◆ Exercise goal
Once the line containing "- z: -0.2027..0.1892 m" is found in the material below, it and every line after it should be transcribed exactly, with pictures left out and nothing added.

◆ Data provided
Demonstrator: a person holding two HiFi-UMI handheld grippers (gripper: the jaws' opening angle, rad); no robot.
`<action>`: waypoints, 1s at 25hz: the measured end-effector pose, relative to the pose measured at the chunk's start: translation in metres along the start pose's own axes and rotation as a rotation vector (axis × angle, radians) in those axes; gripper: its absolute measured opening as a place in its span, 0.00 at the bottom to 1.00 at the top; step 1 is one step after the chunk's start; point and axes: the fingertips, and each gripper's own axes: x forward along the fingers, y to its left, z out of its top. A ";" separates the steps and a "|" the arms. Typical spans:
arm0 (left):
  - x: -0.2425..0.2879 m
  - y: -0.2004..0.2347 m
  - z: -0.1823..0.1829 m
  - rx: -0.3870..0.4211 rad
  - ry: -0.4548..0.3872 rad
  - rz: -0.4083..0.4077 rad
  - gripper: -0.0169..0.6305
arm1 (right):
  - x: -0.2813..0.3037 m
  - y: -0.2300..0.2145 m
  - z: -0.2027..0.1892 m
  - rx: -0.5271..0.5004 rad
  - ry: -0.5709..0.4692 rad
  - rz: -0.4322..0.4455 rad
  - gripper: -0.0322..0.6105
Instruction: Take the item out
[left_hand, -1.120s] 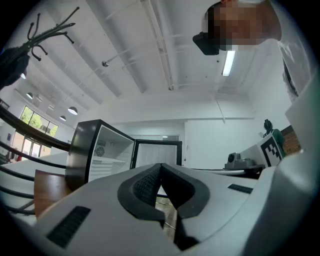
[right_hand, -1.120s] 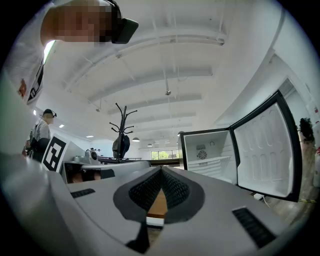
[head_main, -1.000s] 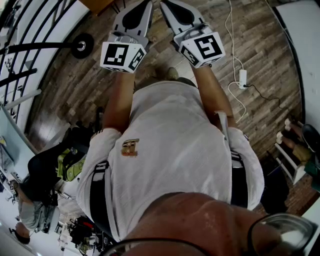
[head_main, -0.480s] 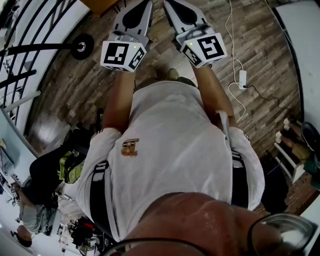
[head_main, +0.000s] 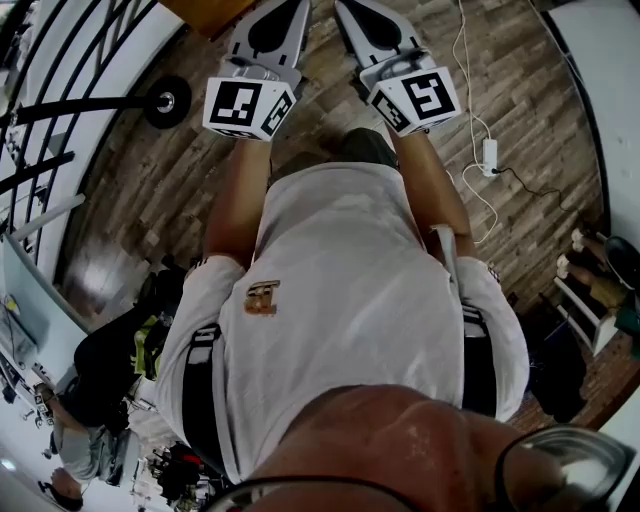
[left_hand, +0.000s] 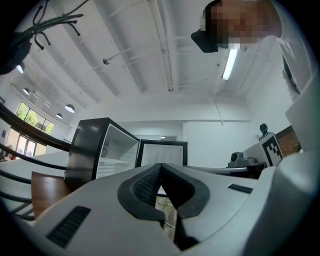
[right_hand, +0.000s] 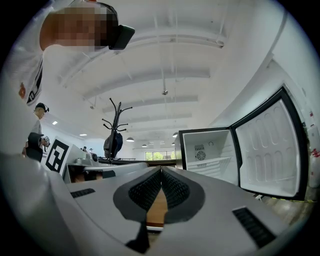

◆ Response to this task
  - z: -0.2027..0.1892 m
  - rx: -0.5271..0.5004 rad
  - ry: -0.5709..0.4692 rad
  - rz: -0.4322..0.4455 rad
  - gripper: -0.0322..0.6105
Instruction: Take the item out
[left_hand, -1.120s] 
[right_hand, -1.120s] 
[head_main, -1.000s] 
[head_main, -0.480s] 
[head_main, +0.000s] 
[left_hand, +0.000s] 
[right_hand, +0.000s] 

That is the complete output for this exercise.